**Data shown**.
________________________________________

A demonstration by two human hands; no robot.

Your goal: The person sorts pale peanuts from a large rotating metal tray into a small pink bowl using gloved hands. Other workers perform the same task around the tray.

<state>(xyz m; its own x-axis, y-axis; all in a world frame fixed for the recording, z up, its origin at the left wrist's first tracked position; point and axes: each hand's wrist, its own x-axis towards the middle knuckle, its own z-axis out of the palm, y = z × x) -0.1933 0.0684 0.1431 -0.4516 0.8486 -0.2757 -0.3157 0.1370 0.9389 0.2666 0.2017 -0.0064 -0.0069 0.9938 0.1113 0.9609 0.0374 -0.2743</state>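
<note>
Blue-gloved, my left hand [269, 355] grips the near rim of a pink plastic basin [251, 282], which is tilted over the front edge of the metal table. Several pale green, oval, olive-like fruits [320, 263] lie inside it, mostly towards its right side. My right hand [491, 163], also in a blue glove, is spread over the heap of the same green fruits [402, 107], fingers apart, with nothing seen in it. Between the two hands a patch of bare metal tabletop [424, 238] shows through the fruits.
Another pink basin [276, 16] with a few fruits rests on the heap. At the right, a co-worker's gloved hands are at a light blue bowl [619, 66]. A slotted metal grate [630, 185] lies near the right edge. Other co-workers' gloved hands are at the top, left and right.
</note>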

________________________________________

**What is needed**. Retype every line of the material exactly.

**Solution for this exercise**.
A demonstration by two human hands; no robot.

Your goal: The person sorts pale peanuts from a large rotating metal tray into a small pink bowl using gloved hands. Other workers perform the same task around the tray.

<state>(xyz m; its own x-axis, y-axis; all in a world frame fixed for the recording, z up, its origin at the left wrist's first tracked position; point and axes: each hand's wrist, its own x-axis towards the middle knuckle, its own z-axis out of the palm, y = z × x) -0.1933 0.0684 0.1431 -0.4516 0.8486 -0.2757 -0.3157 0.1370 0.9389 0.2666 0.2017 -0.0064 -0.0069 0.9938 0.1113 0.9609 0.0374 -0.2743</state>
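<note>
Blue-gloved, my left hand [269, 355] grips the near rim of a pink plastic basin [251, 282], which is tilted over the front edge of the metal table. Several pale green, oval, olive-like fruits [320, 263] lie inside it, mostly towards its right side. My right hand [491, 163], also in a blue glove, is spread over the heap of the same green fruits [402, 107], fingers apart, with nothing seen in it. Between the two hands a patch of bare metal tabletop [424, 238] shows through the fruits.
Another pink basin [276, 16] with a few fruits rests on the heap. At the right, a co-worker's gloved hands are at a light blue bowl [619, 66]. A slotted metal grate [630, 185] lies near the right edge. Other co-workers' gloved hands are at the top, left and right.
</note>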

This exercise has been worked through to completion.